Task objective:
Without the pictures, repeat all of the data exactly as it appears below.
- - - -
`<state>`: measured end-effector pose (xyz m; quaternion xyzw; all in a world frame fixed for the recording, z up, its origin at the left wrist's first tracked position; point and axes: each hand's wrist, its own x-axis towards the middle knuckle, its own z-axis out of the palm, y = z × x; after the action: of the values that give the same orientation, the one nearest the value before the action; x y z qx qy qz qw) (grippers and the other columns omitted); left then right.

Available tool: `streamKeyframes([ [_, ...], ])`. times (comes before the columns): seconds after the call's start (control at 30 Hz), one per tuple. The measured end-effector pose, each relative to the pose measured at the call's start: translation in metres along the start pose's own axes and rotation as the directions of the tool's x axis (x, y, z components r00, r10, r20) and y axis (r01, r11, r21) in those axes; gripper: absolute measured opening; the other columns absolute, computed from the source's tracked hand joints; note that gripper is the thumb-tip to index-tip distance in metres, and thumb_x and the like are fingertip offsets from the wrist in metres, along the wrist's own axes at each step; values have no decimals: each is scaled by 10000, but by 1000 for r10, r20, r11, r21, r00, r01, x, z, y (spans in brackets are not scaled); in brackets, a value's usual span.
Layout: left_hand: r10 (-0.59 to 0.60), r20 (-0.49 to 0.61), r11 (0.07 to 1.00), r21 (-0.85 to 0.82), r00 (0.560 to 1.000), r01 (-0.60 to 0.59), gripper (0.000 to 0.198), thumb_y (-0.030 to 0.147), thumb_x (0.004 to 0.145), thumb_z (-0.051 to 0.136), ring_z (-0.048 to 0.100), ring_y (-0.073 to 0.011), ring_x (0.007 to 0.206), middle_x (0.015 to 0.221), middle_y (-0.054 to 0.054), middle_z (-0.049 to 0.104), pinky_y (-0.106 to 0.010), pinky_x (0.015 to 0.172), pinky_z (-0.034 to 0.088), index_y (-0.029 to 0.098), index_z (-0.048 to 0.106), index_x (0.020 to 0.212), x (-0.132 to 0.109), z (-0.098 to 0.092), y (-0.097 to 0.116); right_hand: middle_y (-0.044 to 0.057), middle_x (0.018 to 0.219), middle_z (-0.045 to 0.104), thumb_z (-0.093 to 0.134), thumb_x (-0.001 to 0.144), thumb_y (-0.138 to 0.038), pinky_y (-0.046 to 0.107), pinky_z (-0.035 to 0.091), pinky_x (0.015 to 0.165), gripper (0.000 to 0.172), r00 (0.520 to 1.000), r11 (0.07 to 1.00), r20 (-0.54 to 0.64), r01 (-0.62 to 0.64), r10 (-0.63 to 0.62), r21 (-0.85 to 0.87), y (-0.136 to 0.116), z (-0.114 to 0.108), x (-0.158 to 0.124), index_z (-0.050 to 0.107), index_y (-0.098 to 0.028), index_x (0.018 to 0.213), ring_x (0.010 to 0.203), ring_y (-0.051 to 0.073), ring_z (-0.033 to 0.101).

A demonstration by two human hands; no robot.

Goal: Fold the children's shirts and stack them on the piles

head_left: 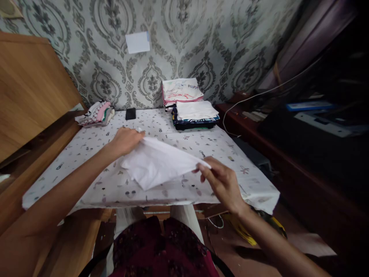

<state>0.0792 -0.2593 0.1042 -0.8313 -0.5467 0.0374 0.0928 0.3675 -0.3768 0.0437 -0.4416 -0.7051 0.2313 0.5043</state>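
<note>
A plain white piece of cloth (158, 161), perhaps a garment, is stretched at a slant above the patterned table cover (95, 169). My left hand (128, 140) is closed on its upper left edge, with the fingertips partly hidden by the fabric. Pinched between the thumb and fingers of my right hand (223, 179) is a corner at the cloth's right end, pulled taut. The lower part of the cloth hangs in loose folds near the table's front. What kind of garment it is I cannot make out.
Folded clothes (196, 111) are stacked at the back right, beside another white folded pile (183, 90). A smaller stack (96, 114) and a black phone-like object (130, 113) lie at the back left. Wooden furniture (34, 88) borders the left; a thin cable (253, 96) hangs at the right.
</note>
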Motion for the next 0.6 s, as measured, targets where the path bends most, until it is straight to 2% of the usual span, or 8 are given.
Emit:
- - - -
Answer for this exercise:
`<state>`: measured end-effector pose (xyz m; quaternion xyzw; all in a world frame fixed for the recording, z up, its origin at the left wrist's first tracked position; point and axes: each hand's wrist, its own x-axis towards the middle knuckle, its own z-axis out of the palm, y = z × x; after the action: of the values that give the same orientation, the one nearest the value before the action; x y z qx qy qz qw) (grippers and the other columns omitted); left then right.

Available tool: `streamKeyframes([ [_, ...], ])`. times (comes before the columns): seconds after the call's start (control at 30 Hz), one per tuple. The measured end-effector pose, each relative to the pose measured at the call's start: translation in metres along the start pose's own axes and rotation as the directions of the tool's x axis (x, y, z components r00, r10, r20) and y axis (r01, r11, r21) in those axes; gripper: absolute measured opening; the other columns absolute, computed from the source's tracked hand joints; note that gripper is the thumb-tip to index-tip distance in metres, and thumb_x and the like are fingertip offsets from the wrist in metres, along the wrist's own axes at each step; values have no decimals: each is scaled by 10000, but by 1000 for r10, r20, r11, r21, r00, r01, x, z, y (spans in brackets are not scaled); in brackets, a value's usual span.
Layout: left_hand: r10 (-0.59 to 0.60), r20 (-0.49 to 0.61), r11 (0.07 to 1.00), r21 (-0.85 to 0.82), r00 (0.560 to 1.000), r01 (-0.60 to 0.59), gripper (0.000 to 0.198), thumb_y (-0.030 to 0.147), thumb_x (0.004 to 0.145), thumb_z (-0.051 to 0.136), ring_z (-0.048 to 0.100), ring_y (-0.073 to 0.011), ring_x (0.007 to 0.206), middle_x (0.015 to 0.221), middle_y (-0.054 to 0.054), middle_z (-0.049 to 0.104), pinky_y (-0.106 to 0.010), pinky_x (0.015 to 0.172), pinky_z (-0.034 to 0.088), index_y (-0.029 to 0.098), index_z (-0.048 to 0.106), index_x (0.020 to 0.212), x (-0.132 to 0.109), z (-0.098 to 0.092), y (-0.097 to 0.116); right_hand: middle_y (-0.044 to 0.057), middle_x (0.018 to 0.219), middle_z (-0.045 to 0.104), thumb_z (-0.093 to 0.134), thumb_x (-0.001 to 0.144), thumb_y (-0.138 to 0.038), pinky_y (-0.046 to 0.107), pinky_z (-0.035 to 0.091), pinky_x (0.015 to 0.165), gripper (0.000 to 0.172), r00 (0.520 to 1.000), r11 (0.07 to 1.00), r20 (-0.54 to 0.64), r01 (-0.62 to 0.64), r10 (-0.63 to 0.62), r21 (-0.85 to 0.87), y (-0.136 to 0.116), z (-0.114 to 0.108), x (-0.158 to 0.124), index_z (-0.050 to 0.107), index_y (-0.098 to 0.028), index_x (0.018 to 0.213), ring_x (0.010 to 0.203), ring_y (-0.051 to 0.073), ring_z (-0.033 to 0.101).

A demonstration by two human hands; no robot.

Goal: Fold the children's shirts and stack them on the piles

head_left: 

<state>0.0792 -0.2593 0.1042 -0.8313 -0.5467 0.0374 0.0928 0.3675 -0.3768 0.0437 -0.4416 -0.7051 0.2313 0.5043</state>
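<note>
A plain white piece of cloth (158, 161), perhaps a garment, is stretched at a slant above the patterned table cover (95, 169). My left hand (128, 140) is closed on its upper left edge, with the fingertips partly hidden by the fabric. Pinched between the thumb and fingers of my right hand (223, 179) is a corner at the cloth's right end, pulled taut. The lower part of the cloth hangs in loose folds near the table's front. What kind of garment it is I cannot make out.
Folded clothes (196, 111) are stacked at the back right, beside another white folded pile (183, 90). A smaller stack (96, 114) and a black phone-like object (130, 113) lie at the back left. Wooden furniture (34, 88) borders the left; a thin cable (253, 96) hangs at the right.
</note>
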Motion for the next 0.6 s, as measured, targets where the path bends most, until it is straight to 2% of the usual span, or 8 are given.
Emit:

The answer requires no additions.